You are viewing a plain text version of this content. The canonical link for it is here.
Posted to user@flink.apache.org by Vijayendra Yadav <co...@gmail.com> on 2020/09/02 00:54:00 UTC
Task Chaining slots performance
Hi Team,
https://ci.apache.org/projects/flink/flink-docs-stable/dev/stream/operators/#task-chaining-and-resource-groups
*Flink chaining my Tasks which is like: stream.map().filter().map() *
*I think here the entire chain runs in the same slot.*
*Documentation says flink does chahining for better performance, but are
there any scenarios we should disable or start a new chain mainly for the
purpose of better performance ?*
StreamExecutionEnvironment.disableOperatorChaining()
someStream.filter(...).map(...).startNewChain().map(...)
someStream.map(...).disableChaining()
Re: Task Chaining slots performance
Posted by Vijayendra Yadav <co...@gmail.com>.

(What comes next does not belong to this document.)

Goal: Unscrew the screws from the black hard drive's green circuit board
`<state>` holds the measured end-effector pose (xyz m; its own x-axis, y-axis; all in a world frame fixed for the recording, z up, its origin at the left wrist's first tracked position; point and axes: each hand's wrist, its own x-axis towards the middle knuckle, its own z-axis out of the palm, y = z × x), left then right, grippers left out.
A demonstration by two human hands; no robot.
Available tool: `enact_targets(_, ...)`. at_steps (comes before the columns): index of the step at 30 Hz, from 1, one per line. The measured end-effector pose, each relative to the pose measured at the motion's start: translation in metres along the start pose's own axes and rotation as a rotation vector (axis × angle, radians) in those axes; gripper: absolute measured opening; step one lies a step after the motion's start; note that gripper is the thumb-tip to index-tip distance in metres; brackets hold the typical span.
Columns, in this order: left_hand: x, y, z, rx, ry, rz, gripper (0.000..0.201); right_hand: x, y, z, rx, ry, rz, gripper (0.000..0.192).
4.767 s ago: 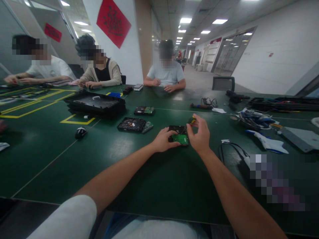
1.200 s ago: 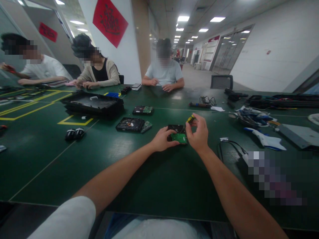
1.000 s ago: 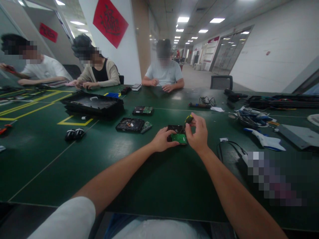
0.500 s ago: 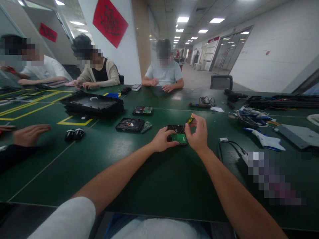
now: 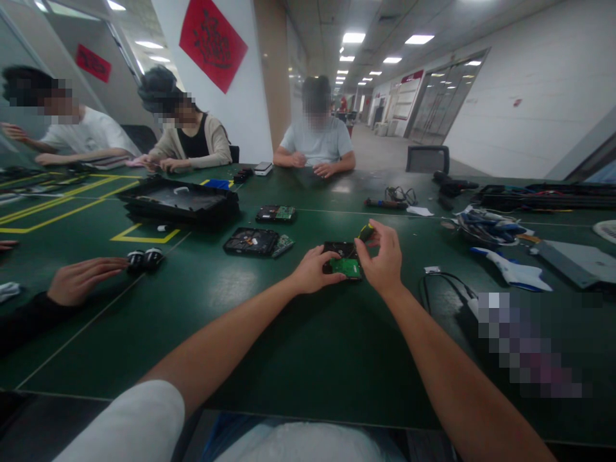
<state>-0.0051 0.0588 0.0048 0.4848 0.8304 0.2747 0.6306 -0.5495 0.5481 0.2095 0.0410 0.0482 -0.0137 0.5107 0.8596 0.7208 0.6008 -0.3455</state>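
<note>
The left hand (image 5: 312, 272) presses down on a black drive (image 5: 341, 258) with a green circuit board on top, lying on the table (image 5: 269, 333). Just above it, the right hand (image 5: 384, 262) pinches a small yellow-and-black screwdriver (image 5: 364, 232), tip slanting down toward the drive.

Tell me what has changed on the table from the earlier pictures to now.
A co-worker's hand has come in from the left edge toward the two small black objects. The left hand still steadies the hard drive; the right hand still holds the screwdriver.
</note>
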Motion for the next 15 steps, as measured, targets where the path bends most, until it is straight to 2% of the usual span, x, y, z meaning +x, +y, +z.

Thanks for the information Till
Regards,
Vijay
>
> On Sep 2, 2020, at 2:21 AM, Till Rohrmann <tr...@apache.org> wrote:
>
>
> Hi Vijayendra,
>
> in the general case, I believe that chaining will almost always give you better performance since you consume fewer resources, avoid context switches between threads and if object reuse is enabled even avoid serialization when records are passed from one operator to another.
>
> The only scenario I can think of where disabling chaining might be beneficial, is when you have a pipeline of operator where each operator performs a blocking operation (e.g. interacts with some external systems). If these operators are chained, then the processing time of a single record would be n * time of blocking operation. If you disabled chaining in this scenario, then these waiting times could overlap between different records (the first operator can already start processing the next record, while the second operator waits for the external operation to finish for the first record). That way, once the pipeline is fully filled, the processing time of a single record would be time of the longest blocking operation.
>
> Cheers,
> Till
>
>> On Wed, Sep 2, 2020 at 2:54 AM Vijayendra Yadav <co...@gmail.com> wrote:
>> Hi Team,
>>
>> https://ci.apache.org/projects/flink/flink-docs-stable/dev/stream/operators/#task-chaining-and-resource-groups
>>
>>
>> Flink chaining my Tasks which is like: stream.map().filter().map()
>>
>> I think here the entire chain runs in the same slot.
>>
>> Documentation says flink does chahining for better performance, but are there any scenarios we should disable or start a new chain mainly for the purpose of better performance ?
>>
>> StreamExecutionEnvironment.disableOperatorChaining()
>>
>> someStream.filter(...).map(...).startNewChain().map(...)
>> someStream.map(...).disableChaining()
Re: Task Chaining slots performance
Posted by Till Rohrmann <tr...@apache.org>.
Hi Vijayendra,
in the general case, I believe that chaining will almost always give you
better performance since you consume fewer resources, avoid context
switches between threads and if object reuse is enabled even avoid
serialization when records are passed from one operator to another.
The only scenario I can think of where disabling chaining might be
beneficial, is when you have a pipeline of operator where each operator
performs a blocking operation (e.g. interacts with some external systems).
If these operators are chained, then the processing time of a single record
would be n * time of blocking operation. If you disabled chaining in this
scenario, then these waiting times could overlap between different records
(the first operator can already start processing the next record, while the
second operator waits for the external operation to finish for the first
record). That way, once the pipeline is fully filled, the processing time
of a single record would be time of the longest blocking operation.
Cheers,
Till
On Wed, Sep 2, 2020 at 2:54 AM Vijayendra Yadav <co...@gmail.com>
wrote:
> Hi Team,
>
>
> https://ci.apache.org/projects/flink/flink-docs-stable/dev/stream/operators/#task-chaining-and-resource-groups
>
>
>
> *Flink chaining my Tasks which is like: stream.map().filter().map() *
>
> *I think here the entire chain runs in the same slot.*
>
> *Documentation says flink does chahining for better performance, but are
> there any scenarios we should disable or start a new chain mainly for the
> purpose of better performance ?*
>
> StreamExecutionEnvironment.disableOperatorChaining()
>
> someStream.filter(...).map(...).startNewChain().map(...)
>
> someStream.map(...).disableChaining()
>
>